WORK INSTRUCTIONS ▸
Look below for the lines from the one with "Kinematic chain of" to the one with "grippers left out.", and copy exactly those lines, both ends included.

GIVEN DATA ▸
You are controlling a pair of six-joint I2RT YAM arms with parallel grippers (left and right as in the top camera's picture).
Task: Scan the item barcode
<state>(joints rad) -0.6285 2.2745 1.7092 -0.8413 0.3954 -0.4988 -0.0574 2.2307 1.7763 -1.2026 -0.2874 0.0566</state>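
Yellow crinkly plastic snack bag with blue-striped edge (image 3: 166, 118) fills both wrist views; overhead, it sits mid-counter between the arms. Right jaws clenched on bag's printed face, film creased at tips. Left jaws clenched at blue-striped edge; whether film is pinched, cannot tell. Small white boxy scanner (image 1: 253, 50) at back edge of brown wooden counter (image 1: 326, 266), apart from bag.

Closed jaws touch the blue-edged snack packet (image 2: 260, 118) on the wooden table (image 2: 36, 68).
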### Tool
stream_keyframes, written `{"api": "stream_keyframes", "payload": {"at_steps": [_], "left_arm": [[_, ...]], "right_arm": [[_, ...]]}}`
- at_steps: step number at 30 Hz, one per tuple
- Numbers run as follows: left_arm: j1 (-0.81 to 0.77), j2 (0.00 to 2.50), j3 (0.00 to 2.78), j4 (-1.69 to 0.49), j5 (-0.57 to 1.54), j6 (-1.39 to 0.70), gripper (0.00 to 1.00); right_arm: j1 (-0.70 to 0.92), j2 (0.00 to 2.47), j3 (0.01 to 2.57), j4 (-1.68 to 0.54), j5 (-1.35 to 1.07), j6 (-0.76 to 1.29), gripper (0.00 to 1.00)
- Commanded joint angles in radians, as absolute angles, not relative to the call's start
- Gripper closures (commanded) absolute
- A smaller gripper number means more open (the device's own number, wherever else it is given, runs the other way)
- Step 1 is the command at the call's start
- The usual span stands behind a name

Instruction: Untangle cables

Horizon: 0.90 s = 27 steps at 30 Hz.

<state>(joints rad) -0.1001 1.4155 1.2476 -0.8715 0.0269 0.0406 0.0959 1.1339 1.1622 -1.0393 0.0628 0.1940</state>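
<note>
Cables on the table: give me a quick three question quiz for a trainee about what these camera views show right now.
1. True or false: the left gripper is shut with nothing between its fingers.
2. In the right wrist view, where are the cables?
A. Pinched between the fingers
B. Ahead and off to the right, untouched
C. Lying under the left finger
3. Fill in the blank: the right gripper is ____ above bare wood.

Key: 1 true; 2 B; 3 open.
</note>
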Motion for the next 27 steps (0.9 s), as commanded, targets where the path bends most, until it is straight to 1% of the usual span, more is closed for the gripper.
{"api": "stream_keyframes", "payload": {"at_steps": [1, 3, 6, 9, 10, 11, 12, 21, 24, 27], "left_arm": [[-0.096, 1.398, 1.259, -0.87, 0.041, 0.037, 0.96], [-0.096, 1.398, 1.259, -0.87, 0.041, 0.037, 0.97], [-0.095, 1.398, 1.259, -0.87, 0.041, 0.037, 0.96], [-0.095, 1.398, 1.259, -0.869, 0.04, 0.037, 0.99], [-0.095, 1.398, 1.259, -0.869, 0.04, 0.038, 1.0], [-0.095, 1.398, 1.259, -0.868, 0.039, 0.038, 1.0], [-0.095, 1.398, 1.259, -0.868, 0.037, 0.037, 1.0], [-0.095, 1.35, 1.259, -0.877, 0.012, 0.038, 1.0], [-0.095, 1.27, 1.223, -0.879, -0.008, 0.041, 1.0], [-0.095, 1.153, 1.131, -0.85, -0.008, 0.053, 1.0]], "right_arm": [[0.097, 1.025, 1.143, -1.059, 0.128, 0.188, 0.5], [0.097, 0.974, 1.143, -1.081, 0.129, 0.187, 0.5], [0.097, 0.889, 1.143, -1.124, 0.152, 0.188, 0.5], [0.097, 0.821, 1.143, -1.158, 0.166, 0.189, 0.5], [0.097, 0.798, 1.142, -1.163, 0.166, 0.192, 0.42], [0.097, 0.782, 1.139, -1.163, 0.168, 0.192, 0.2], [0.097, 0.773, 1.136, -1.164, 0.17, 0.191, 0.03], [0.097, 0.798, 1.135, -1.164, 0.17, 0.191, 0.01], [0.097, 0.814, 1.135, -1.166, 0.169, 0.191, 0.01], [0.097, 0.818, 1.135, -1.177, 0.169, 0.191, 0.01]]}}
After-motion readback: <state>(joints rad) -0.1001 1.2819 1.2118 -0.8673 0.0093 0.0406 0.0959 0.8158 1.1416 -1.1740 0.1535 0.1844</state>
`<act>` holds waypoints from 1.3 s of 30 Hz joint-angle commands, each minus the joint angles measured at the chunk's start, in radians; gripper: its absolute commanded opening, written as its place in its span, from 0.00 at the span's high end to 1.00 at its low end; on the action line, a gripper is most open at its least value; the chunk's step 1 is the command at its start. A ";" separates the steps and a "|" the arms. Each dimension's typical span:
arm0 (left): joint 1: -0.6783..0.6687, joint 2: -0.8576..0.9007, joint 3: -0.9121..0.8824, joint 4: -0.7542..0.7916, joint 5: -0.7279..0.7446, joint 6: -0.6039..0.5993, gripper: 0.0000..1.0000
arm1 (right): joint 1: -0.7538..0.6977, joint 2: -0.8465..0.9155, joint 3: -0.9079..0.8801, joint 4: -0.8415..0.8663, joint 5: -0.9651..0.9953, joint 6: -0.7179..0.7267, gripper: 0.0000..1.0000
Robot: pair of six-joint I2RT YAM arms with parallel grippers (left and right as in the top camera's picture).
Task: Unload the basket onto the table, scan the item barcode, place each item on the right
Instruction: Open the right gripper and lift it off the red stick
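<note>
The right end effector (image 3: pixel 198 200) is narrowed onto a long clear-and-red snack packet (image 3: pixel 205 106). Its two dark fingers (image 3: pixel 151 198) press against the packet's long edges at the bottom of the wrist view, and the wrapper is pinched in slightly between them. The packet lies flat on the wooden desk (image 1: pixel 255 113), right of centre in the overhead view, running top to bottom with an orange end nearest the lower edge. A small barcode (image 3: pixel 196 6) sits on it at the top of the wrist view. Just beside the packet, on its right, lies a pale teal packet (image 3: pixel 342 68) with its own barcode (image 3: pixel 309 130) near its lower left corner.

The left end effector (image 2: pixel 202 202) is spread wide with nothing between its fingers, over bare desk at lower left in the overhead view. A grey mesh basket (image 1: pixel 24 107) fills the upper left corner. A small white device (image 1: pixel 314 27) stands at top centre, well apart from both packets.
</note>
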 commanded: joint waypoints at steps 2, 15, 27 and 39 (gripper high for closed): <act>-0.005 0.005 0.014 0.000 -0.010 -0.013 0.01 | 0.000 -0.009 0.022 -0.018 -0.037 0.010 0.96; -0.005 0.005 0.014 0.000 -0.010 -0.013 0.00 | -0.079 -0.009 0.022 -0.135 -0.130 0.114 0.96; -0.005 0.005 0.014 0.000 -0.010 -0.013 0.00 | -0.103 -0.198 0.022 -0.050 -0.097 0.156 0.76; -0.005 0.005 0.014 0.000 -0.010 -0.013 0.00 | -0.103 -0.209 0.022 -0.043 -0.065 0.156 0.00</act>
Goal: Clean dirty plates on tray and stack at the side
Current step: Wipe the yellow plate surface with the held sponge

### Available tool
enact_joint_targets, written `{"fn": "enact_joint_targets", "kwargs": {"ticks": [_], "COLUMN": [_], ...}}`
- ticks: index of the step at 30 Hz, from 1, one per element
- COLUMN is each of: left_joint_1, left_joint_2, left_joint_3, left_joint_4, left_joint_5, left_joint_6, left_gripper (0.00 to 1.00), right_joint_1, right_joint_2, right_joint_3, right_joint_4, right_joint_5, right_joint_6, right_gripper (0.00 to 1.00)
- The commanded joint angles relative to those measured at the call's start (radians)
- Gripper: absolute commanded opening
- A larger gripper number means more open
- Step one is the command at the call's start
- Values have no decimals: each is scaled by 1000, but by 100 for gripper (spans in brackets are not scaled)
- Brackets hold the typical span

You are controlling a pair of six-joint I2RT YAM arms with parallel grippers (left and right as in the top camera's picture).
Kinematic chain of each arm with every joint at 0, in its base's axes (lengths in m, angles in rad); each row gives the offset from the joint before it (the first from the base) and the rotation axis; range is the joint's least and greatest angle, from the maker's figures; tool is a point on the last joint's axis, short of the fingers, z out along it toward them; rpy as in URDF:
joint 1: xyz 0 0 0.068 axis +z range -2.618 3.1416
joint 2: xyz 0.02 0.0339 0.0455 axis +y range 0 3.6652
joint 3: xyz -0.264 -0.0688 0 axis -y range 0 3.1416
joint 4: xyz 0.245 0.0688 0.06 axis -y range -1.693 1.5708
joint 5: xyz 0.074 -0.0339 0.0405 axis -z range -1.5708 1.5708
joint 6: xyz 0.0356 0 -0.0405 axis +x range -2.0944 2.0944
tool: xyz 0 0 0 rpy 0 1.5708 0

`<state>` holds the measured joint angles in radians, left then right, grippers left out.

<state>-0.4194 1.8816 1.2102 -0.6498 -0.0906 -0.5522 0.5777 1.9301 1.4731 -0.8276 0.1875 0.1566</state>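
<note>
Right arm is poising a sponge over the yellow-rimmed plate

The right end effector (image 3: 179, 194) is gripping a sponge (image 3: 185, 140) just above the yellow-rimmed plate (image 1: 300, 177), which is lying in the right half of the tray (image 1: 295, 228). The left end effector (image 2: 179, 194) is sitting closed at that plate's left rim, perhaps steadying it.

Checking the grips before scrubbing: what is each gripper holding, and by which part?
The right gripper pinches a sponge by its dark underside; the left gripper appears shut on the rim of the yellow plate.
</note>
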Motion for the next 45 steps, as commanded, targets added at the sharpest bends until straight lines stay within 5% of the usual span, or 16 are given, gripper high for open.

ANSWER TO THE PROBLEM ▸
Kinematic chain of each arm with every joint at 0, in its base's axes (lengths in m, angles in rad); each row gives the offset from the joint before it (the first from the base) and the rotation axis; range is the joint's least and greatest angle, from the maker's figures; tool is a point on the last joint's axis, short of the fingers, z out along it toward them; rpy as in URDF:
joint 1: xyz 0 0 0.068 axis +z range -2.618 3.1416
joint 2: xyz 0.02 0.0339 0.0455 axis +y range 0 3.6652
joint 3: xyz -0.264 -0.0688 0 axis -y range 0 3.1416
joint 4: xyz 0.245 0.0688 0.06 axis -y range -1.693 1.5708
joint 5: xyz 0.074 -0.0339 0.0405 axis -z range -1.5708 1.5708
joint 6: xyz 0.0356 0 -0.0405 axis +x range -2.0944 2.0944
tool: xyz 0 0 0 rpy 0 1.5708 0

`<state>` holds the measured joint angles in radians, left then right, grippers left out.

The work is done, and the output is complete.